The grisly ineptitude of the conduct of US policy in Iraq has been forgivable — just — because the cause was right and the vision, a democratic Middle East that shakes off centuries of despotic decay, remains an inspiring one. The cavalier attitude towards the public finances reflected a disturbing callowness but could still be tolerated as a messy outcome of awkward political realities. In both cases, soaring idealism in concept has been undermined by woeful execution.
The Trouble with Harriet is that it’s the conception that’s all wrong. For decades conservatives in America have had to put up with a judiciary that clings obstinately to the verities of New Deal and Great Society liberalism; activist, interventionist judges repeatedly “finding” new constitutional rights that fit with their own political outlook. At last, President Bush had an opportunity to reverse that. Three months ago, he picked John Roberts to be first an associate of the nine member court, and then Chief Justice. It is hard to think of someone who better personifies the conservative’s ideal of what a judge should be — brilliant, experienced, humble, wedded to the juridical principles of limited government.

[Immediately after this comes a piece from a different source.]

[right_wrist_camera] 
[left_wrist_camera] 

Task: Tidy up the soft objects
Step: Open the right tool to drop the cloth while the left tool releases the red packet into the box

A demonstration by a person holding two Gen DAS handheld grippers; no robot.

And then along comes Ms Miers to fill the spot on the court that could prove to be the pivotal one, the position that could change the direction of American jurisprudence for decades. We don’t know much about Ms Miers’s views on the Constitution — that in itself is not a good sign, though she might, admittedly, turn out to toe the Roberts line admirably. But we know a lot about what the White House was thinking in proposing her.
First, she is a woman, probably necessary to fill the position left by Sandra Day O’Connor. But there were many far better qualified female candidates for the court than the White House counsel, so why Ms Miers?
The answer is not just her proximity to Mr Bush for all these years, but her religion. In an attempt to put out the fire on the Right lit by the nomination, White House officials have been reassuring supporters that Ms Miers is fine because she is an evangelical Christian, who can be relied upon to vote accordingly.
This is about as troubling as it gets. It’s not that there’s anything wrong with evangelical Christianity. It is just that it should not, cannot, be the principal credential for appointment to the highest ranks of the American judiciary. It not only represents a breathtaking disregard for the principle that there should be no religious test — established in the Constitution — for public officials. It represents a profound lack of seriousness about conservative philosophy. The problem with Roe v Wade, the Supreme Court decision that found a constitutional right to abortion, for example, is not that it is unchristian, but that it is a constitutional monstrosity. In appointing Ms Miers, Mr Bush is actually undermining conservative values by equating them with religious precepts. Whatever judgments she reaches on any issues, from abortion to the death penalty to the separation of Church and State, can be dismissed as simply a religious view, detached from jurisprudential thinking.
The Trouble with Harriet is that she has given us a depressing glimpse into the vast open space that now appears to be the Bush political mind.